Liver Cirrhosis

Cirrhosis Symptoms

Liver Cirrhosis

Liver Disease: It’s Another Way Of Saying Liver Cirrhosis

What is liver cirrhosis?

Liver cirrhosis is is a complication that affects one of the body’s primary organs of elimination: The liver.  It is characterized by structural and functional abnormality of the liver.  Diseases leading to liver cirrhosis cause it on account of the fact that they can injure or kill healthy liver cells; this cell death results in inflammation and scar tissue.  In an attempt to replace the dead liver cells, new cells form and multiply, creating clusters within the scar tissue.  There are numerous causative factors which may be involved in liver cirrhosis, including genetically based toxic metal accumulation, viruses, alcohol, drugs and autoimmune diseases which result in the body attacking the liver.
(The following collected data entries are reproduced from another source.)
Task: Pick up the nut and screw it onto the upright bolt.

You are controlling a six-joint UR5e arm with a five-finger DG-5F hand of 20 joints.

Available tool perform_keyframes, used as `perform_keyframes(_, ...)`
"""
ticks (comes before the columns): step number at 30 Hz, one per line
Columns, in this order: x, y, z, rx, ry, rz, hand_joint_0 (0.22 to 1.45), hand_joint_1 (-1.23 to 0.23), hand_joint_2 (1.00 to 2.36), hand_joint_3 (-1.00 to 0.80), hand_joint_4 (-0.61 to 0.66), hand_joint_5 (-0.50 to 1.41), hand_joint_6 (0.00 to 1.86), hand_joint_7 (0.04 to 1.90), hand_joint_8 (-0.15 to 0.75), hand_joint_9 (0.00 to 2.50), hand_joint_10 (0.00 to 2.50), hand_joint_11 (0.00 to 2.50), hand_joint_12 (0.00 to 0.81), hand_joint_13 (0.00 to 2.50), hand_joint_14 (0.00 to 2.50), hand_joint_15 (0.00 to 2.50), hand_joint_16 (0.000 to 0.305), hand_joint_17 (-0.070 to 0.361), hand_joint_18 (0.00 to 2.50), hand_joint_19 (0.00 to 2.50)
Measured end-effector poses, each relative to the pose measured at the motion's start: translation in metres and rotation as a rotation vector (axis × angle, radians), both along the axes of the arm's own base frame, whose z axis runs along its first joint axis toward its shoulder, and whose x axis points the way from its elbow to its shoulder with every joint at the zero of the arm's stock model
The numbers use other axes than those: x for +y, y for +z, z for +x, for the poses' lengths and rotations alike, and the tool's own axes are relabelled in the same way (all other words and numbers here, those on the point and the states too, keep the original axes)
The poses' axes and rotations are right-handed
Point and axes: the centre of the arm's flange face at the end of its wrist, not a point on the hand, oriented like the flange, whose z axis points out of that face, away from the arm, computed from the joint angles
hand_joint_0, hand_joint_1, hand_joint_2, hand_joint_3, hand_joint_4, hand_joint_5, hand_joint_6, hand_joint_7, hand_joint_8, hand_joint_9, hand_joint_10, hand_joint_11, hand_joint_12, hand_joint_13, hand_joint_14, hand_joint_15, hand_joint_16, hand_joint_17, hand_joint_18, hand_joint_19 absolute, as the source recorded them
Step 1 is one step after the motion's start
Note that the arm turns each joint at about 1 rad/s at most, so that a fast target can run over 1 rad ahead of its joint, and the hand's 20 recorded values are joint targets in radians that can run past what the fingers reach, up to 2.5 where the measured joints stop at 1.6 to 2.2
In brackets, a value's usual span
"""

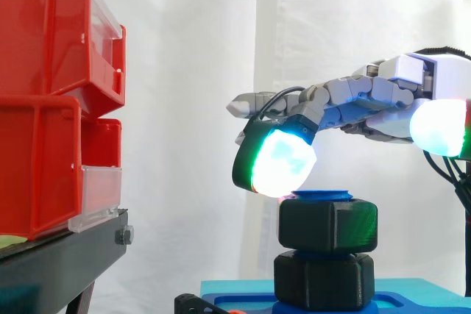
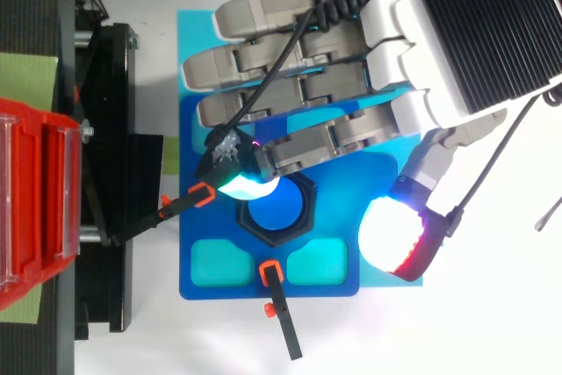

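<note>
The nut (image 1: 327,224) already sits on the upright bolt (image 2: 274,208), whose blue top just clears it, so pickup and starting the thread look done. The hand (image 2: 351,85) is open and holds nothing. One glowing fingertip (image 1: 283,159) is at the nut's 10 o'clock edge and the thumb is well apart toward 4 o'clock, so what probably remains is turning the nut down toward the lower black hex piece (image 1: 324,279).

Two red bins (image 1: 44,93) are stacked on a black stand (image 1: 66,255), at 9 o'clock in the side view, before a white curtain (image 1: 191,49). In the top view, a green sheet (image 2: 31,76) shows at 10 o'clock, near the bins. A blue plate (image 2: 211,292) lies in the middle. One black clamp (image 2: 279,309) sits on its edge at 6 o'clock, and another clamp (image 2: 167,208) at 9 o'clock.
</note>
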Motion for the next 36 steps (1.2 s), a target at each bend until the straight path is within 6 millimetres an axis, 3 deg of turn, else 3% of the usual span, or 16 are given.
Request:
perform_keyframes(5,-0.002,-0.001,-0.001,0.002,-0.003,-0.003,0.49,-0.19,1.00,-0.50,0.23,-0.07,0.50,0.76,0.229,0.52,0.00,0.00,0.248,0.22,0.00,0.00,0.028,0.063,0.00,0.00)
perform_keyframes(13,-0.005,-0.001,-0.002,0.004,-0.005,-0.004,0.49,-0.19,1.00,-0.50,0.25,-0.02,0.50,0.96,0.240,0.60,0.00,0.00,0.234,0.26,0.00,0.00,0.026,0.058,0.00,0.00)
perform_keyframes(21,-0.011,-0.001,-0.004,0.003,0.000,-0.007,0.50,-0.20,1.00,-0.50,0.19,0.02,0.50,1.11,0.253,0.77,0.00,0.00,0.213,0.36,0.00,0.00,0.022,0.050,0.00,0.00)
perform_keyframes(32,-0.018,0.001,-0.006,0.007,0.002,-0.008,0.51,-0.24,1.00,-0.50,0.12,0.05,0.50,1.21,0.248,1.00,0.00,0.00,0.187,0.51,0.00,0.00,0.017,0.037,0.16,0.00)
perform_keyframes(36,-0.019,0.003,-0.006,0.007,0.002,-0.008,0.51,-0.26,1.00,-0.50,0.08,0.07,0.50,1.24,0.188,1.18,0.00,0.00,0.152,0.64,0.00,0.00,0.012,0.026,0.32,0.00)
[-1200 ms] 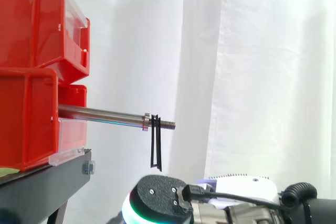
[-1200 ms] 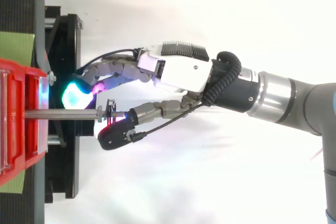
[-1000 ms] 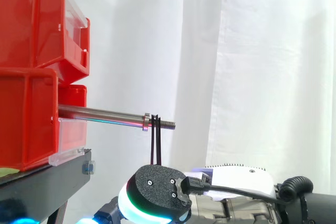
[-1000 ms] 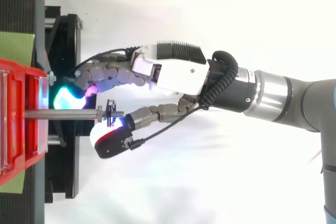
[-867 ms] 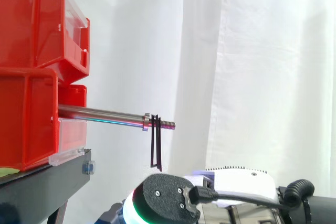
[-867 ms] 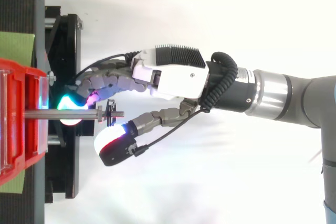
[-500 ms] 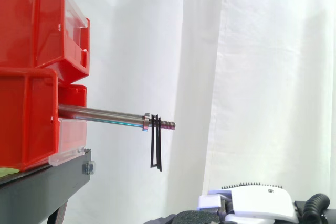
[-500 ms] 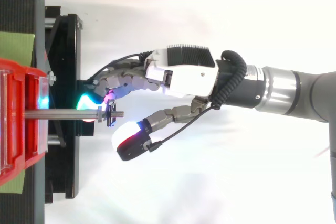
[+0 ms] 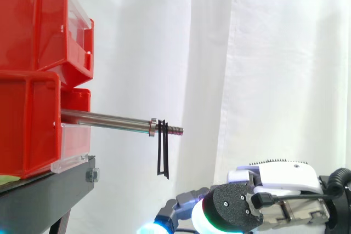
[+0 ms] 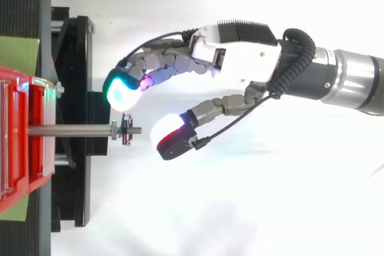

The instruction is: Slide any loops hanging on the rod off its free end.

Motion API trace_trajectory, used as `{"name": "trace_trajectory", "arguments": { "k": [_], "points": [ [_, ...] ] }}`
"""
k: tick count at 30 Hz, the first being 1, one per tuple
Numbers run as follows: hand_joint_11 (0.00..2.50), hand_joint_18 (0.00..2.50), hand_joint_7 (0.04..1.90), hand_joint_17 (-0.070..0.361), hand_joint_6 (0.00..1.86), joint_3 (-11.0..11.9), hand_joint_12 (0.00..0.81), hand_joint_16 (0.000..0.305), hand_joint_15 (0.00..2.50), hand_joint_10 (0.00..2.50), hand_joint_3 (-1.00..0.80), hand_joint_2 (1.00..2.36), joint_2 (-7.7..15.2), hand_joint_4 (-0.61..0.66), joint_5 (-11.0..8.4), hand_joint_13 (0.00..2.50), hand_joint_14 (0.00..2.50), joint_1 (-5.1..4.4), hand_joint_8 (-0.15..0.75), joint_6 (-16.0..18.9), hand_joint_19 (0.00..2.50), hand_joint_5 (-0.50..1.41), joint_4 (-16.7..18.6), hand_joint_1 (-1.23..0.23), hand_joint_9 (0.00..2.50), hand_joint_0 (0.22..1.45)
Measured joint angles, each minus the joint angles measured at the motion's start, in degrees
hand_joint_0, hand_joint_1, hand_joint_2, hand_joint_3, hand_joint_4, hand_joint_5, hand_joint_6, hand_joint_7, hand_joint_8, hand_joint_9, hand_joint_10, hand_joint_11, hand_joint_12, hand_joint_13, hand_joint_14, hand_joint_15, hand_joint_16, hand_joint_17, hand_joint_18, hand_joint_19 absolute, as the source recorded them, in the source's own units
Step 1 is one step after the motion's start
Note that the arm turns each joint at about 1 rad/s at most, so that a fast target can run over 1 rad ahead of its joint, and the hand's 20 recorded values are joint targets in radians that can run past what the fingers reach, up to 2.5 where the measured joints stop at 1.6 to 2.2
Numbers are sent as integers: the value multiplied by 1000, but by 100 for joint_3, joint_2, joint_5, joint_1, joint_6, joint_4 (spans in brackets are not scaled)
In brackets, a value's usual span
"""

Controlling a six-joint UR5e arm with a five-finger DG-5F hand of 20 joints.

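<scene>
A steel rod [image 9: 104, 119] sticks out to the right from the lower red bin [image 9: 27, 124], ending in a threaded free tip [image 9: 175, 130]. A thin black loop [image 9: 163, 154] hangs on it just past the nut, close to the tip; it is also the loop [image 10: 127, 130] in the top view. My hand [image 10: 240, 58] is to the right of the rod's end, open, with nothing between its fingers. One glowing fingertip [image 10: 120, 93] sits beside the loop, apart from it, and the thumb pad [image 10: 171, 133] lies just beyond the tip. In the side view the hand [image 9: 274, 190] is lower than the rod.
Two red bins [image 9: 38, 26] are stacked on a black stand [image 9: 49, 190] at the left. A white curtain [image 9: 263, 69] hangs behind. There is free room to the right of the rod's tip and under it.
The hand has drawn back to the right, away from the rod, and spread wider. The loop hangs at the same place on the rod.
</scene>
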State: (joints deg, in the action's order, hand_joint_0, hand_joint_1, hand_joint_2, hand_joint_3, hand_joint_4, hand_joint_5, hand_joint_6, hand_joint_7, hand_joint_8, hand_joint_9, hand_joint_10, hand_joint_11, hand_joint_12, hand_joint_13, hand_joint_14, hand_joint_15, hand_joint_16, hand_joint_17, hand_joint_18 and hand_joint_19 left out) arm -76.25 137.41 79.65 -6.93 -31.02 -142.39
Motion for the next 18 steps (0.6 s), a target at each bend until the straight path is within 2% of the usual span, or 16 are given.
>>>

Why is liver cirrhosis so problematic?

The liver is one of the most important organs in the body; it’s functions are numerous and critical.  Two of these functions are the production of substances required by the body – such as proteins required for blood clotting – and the filtering and removal of toxins that are harmful to the body.  Aside from these two key functions, the liver helps to regulate glucose and fat that the body uses as fuel.  To successfully perform these vital activities, the liver cells have to be healthy and work properly; they also must have a “good relationship” with the blood, because substances added to or removed by the liver go from the liver to the blood.

The liver receives only a minimal amount of blood from the arteries; most of its blood travels to it through the intestinal veins, on its way back to the heart – particularly through the “portal vein”.  When this vein goes through the liver, it divides into many increasingly smaller veins.  The smallest of these veins are called sinusoids, and are “in touch” with the liver cells.  This “relationship” allows liver cells to perform their job of adding and removing substances from the blood.  After the blood passes through these smallest offshoots of the portal vein, it returns to increasingly larger veins which end up forming a vein that goes to the heart (the “hepatic vein”).

In cases of liver cirrhosis, the important blood-and-liver-cell “relationship” described above is damaged.  Though new liver cells carry the ability to add or remove substances to or from the blood, they lack the relationship with the blood that the previous cells had.  Additionally, scarring found in cases of liver cirrhosis prevents the normal flow of blood into the liver and its cells.  Blood then gets stuck and backs up in the portal vein, which causes an increase in pressure.  This obstructed flow – and high venous pressure – causes the blood to seek other avenues with which to get back to the heart, which ultimately are veins with lower pressure than the normal route would entail.  The liver cannot add or remove substances to or from blood which does not reach it.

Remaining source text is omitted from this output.